EXERCISE INSTRUCTIONS: Searching the material below, find each line that includes the word "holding", and copy it.

DATA FOR ANALYSIS:
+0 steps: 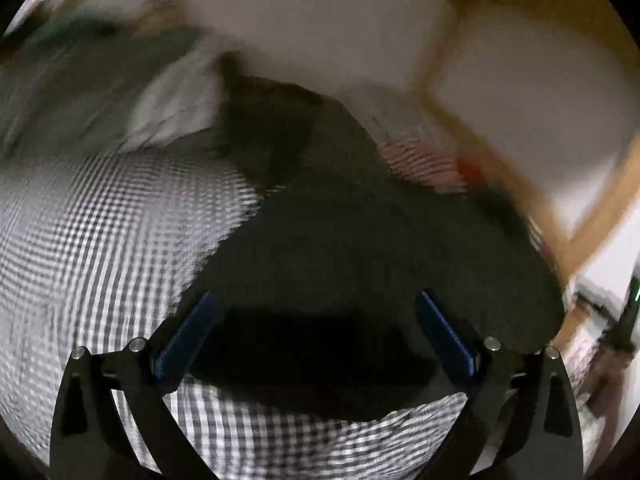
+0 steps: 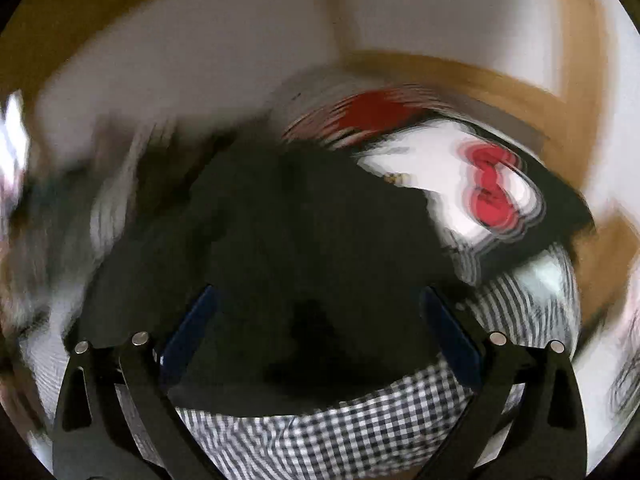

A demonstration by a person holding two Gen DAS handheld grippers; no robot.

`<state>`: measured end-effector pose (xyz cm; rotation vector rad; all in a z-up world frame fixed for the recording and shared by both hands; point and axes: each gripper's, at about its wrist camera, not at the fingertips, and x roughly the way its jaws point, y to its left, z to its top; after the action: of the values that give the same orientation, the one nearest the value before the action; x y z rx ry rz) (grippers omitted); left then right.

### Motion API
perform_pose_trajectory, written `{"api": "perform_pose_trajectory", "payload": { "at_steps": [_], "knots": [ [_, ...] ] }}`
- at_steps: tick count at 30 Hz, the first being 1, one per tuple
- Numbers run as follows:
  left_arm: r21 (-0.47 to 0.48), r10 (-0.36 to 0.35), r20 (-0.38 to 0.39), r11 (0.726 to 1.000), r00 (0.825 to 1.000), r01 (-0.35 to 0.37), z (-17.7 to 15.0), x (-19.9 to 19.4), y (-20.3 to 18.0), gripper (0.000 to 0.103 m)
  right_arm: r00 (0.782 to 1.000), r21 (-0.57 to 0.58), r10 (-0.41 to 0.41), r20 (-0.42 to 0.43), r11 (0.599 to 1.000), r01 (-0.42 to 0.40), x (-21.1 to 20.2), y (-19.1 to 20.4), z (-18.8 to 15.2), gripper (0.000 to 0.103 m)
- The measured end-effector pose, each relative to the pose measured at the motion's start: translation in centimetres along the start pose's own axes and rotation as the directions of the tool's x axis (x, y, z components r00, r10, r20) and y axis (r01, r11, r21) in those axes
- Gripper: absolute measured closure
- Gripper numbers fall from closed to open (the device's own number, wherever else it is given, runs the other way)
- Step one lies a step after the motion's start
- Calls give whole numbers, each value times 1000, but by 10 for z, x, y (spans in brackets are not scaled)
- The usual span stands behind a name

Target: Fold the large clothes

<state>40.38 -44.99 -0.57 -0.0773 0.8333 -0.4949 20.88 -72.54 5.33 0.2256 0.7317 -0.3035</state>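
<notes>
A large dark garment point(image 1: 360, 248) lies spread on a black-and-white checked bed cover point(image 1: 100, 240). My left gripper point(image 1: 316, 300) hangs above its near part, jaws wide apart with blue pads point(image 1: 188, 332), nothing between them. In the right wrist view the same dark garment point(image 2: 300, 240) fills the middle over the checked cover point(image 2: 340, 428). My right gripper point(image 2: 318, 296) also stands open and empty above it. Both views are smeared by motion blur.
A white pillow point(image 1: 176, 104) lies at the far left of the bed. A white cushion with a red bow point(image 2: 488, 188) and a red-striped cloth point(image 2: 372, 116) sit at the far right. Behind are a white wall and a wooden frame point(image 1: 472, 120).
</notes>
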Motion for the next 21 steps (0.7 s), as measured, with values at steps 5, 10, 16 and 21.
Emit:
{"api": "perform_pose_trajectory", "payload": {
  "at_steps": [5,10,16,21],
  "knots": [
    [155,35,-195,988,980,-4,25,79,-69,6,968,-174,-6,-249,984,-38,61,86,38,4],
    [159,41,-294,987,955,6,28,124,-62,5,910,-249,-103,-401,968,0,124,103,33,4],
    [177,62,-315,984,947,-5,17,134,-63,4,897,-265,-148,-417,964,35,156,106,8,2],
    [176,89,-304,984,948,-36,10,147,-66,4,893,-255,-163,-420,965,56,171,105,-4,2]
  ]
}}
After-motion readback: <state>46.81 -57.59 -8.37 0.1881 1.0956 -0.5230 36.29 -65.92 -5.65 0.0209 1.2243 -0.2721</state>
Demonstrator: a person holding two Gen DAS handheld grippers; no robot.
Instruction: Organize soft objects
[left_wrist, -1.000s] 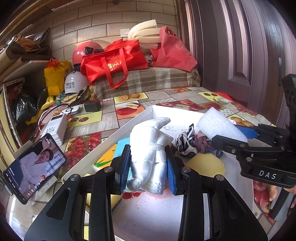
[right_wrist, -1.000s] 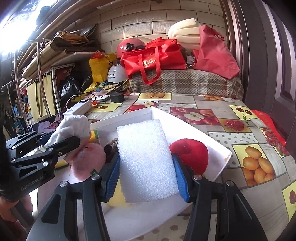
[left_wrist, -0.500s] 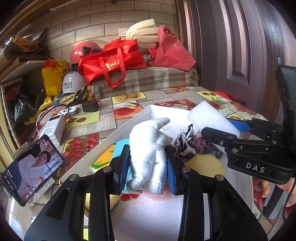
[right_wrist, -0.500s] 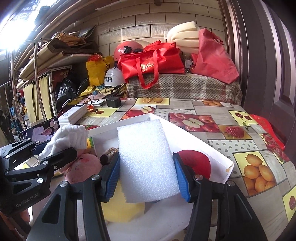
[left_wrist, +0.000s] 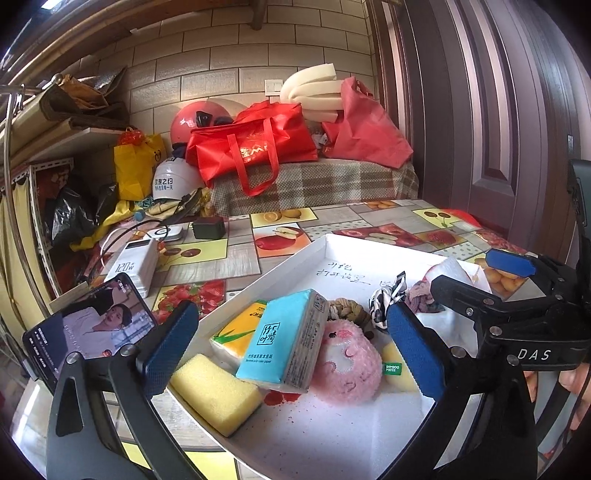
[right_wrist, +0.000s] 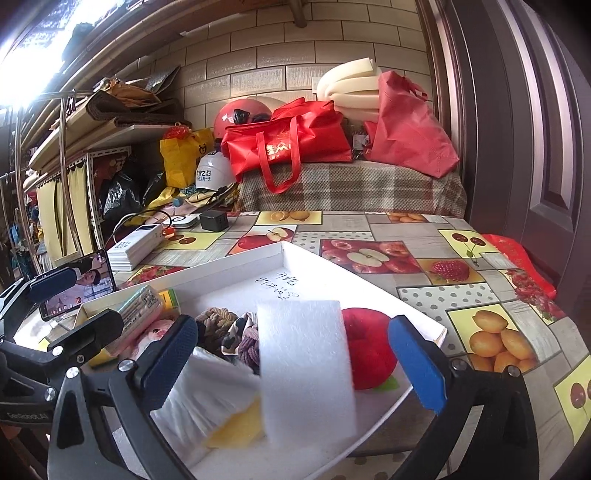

ANSWER TO THIS EXERCISE:
A demonstration by a person holding two Gen DAS handheld grippers; no robot.
Demonstrator: a person holding two Gen DAS handheld grippers; no robot.

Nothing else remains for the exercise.